Stored data

--

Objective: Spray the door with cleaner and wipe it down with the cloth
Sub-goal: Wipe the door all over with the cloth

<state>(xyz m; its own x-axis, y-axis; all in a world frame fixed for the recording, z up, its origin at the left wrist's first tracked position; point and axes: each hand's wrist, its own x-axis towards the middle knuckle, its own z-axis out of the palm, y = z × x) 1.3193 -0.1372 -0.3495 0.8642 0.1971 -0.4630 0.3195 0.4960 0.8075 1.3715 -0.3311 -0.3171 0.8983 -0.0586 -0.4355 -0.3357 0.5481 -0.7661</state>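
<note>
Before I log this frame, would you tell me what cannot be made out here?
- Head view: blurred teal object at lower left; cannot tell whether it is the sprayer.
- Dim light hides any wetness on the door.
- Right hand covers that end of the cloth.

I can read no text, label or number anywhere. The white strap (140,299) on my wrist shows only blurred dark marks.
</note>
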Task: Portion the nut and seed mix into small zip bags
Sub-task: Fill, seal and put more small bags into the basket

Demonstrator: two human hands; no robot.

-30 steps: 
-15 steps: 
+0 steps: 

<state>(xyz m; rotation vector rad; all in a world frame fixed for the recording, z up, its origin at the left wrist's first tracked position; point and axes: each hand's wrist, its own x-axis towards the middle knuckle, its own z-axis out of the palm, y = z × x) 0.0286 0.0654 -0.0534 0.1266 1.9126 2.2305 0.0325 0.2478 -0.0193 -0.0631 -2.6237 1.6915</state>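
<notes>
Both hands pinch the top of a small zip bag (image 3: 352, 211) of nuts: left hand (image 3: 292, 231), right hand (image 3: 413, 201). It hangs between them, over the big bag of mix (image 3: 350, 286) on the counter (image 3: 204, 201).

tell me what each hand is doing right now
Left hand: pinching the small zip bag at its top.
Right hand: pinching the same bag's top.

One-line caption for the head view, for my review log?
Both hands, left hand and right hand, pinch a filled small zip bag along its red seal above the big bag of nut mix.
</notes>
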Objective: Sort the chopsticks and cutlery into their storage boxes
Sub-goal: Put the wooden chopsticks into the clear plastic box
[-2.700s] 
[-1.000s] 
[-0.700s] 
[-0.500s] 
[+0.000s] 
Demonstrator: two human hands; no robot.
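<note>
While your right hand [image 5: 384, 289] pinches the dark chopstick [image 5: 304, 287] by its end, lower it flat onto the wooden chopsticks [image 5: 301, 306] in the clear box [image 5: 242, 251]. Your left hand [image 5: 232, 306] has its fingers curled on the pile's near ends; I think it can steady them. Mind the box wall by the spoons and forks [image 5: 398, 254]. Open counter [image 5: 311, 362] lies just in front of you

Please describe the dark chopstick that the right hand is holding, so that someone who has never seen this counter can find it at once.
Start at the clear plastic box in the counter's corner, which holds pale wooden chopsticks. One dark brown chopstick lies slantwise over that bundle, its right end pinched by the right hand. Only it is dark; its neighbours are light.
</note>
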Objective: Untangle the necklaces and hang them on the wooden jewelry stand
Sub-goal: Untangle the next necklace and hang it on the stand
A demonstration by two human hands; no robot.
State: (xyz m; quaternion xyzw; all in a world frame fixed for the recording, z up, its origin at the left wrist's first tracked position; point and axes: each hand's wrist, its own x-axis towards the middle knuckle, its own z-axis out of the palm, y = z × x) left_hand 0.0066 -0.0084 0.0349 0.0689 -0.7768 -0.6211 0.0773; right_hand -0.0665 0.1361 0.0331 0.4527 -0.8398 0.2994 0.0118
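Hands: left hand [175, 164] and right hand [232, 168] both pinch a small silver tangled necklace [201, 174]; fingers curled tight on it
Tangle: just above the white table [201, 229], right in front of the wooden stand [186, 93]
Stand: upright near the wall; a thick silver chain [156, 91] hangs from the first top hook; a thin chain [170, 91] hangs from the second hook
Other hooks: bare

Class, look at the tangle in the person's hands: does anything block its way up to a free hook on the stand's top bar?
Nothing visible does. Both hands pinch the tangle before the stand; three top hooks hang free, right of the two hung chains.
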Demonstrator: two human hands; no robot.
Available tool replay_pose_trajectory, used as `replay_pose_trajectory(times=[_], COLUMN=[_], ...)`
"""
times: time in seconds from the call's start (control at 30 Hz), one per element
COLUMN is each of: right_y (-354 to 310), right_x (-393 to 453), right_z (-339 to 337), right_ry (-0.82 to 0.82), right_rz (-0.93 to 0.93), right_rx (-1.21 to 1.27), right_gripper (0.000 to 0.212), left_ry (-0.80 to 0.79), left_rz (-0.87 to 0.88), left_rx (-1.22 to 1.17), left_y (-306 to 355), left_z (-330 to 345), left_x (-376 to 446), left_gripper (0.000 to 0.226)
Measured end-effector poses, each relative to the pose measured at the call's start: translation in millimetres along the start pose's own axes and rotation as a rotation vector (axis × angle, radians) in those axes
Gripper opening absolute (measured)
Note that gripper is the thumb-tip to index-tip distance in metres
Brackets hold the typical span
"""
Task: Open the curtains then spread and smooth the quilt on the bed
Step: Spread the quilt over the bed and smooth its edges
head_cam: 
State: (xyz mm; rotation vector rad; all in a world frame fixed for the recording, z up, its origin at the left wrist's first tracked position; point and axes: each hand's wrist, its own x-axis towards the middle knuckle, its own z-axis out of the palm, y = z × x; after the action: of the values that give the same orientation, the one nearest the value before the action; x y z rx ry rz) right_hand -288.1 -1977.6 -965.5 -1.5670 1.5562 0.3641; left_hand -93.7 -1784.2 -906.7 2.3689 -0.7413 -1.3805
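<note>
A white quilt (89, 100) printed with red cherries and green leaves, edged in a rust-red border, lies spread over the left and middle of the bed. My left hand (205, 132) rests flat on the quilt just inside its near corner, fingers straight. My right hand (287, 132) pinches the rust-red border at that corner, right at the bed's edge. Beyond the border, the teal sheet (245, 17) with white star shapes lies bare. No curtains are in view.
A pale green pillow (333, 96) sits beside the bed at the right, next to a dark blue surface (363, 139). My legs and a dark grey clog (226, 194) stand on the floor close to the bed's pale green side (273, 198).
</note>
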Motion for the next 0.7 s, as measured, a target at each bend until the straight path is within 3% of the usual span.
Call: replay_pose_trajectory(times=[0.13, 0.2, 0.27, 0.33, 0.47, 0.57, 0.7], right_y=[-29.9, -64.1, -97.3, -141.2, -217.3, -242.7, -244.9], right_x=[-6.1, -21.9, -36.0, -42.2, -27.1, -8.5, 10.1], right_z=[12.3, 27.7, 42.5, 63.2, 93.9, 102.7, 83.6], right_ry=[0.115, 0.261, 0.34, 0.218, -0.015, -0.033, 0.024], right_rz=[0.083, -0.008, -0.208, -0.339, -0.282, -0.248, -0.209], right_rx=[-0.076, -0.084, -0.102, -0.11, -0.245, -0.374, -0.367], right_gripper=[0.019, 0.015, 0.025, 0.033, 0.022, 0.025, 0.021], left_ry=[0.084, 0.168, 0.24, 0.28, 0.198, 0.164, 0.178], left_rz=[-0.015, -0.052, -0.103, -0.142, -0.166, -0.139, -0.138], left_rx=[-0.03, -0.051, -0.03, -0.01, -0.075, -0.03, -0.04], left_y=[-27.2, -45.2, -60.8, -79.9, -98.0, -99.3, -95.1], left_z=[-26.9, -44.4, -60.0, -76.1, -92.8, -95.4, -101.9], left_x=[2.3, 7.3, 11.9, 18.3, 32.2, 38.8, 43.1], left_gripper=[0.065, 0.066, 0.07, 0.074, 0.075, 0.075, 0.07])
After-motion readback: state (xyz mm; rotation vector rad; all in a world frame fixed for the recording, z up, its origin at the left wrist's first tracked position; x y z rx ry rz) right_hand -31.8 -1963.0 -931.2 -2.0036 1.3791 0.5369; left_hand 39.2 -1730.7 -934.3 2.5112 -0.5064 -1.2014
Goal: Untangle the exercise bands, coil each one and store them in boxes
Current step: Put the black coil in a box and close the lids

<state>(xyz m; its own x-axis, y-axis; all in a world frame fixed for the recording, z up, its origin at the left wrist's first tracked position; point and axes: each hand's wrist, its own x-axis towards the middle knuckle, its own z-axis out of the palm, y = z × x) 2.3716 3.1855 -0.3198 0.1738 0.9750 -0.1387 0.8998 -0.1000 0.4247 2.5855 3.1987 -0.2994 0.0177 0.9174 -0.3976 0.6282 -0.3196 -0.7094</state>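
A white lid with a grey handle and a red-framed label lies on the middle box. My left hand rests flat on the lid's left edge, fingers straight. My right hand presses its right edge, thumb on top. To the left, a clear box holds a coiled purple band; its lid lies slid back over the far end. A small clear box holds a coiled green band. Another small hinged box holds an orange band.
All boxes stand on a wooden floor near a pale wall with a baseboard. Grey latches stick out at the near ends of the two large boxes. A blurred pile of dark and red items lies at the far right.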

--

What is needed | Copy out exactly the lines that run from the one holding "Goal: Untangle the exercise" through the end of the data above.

Written solution |
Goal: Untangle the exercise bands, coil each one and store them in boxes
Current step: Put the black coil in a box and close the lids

<state>(xyz m; its own x-axis, y-axis; all in a world frame fixed for the recording, z up, its origin at the left wrist's first tracked position; point and axes: each hand's wrist, its own x-axis towards the middle knuckle, its own z-axis out of the palm, y = z × x) 2.3716 3.1855 -0.3198 0.1738 0.9750 -0.1387 0.8998 -0.1000 0.4247 2.5855 3.1987 -0.2994 0.0177 0.9174 -0.3976 0.6282 -0.3196 -0.7094</state>
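A white lid with a grey handle and a red-framed label lies on the middle box. My left hand rests flat on the lid's left edge, fingers straight. My right hand presses its right edge, thumb on top. To the left, a clear box holds a coiled purple band; its lid lies slid back over the far end. A small clear box holds a coiled green band. Another small hinged box holds an orange band.
All boxes stand on a wooden floor near a pale wall with a baseboard. Grey latches stick out at the near ends of the two large boxes. A blurred pile of dark and red items lies at the far right.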

Nothing else is part of this output.